Exercise objective = Reproduce the lines of the listing exactly, beginning at the top, until the line with "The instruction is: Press" has been reproduced too.

Data extract =
╭──

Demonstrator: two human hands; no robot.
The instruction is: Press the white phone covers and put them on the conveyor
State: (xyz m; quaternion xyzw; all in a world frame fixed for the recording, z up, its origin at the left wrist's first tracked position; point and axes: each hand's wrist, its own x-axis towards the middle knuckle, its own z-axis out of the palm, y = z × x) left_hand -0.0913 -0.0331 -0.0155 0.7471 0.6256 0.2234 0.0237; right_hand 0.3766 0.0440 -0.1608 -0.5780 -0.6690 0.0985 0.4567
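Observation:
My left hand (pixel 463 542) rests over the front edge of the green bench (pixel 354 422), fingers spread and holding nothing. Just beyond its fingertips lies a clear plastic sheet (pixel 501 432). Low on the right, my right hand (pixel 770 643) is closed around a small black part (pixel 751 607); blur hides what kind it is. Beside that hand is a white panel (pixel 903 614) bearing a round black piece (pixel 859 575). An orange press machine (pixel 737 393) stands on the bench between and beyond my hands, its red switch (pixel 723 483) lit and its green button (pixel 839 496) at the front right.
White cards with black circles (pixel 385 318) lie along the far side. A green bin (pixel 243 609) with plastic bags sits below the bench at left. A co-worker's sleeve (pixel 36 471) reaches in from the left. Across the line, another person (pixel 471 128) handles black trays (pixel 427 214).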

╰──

Answer =
Demonstrator: two human hands; no robot.
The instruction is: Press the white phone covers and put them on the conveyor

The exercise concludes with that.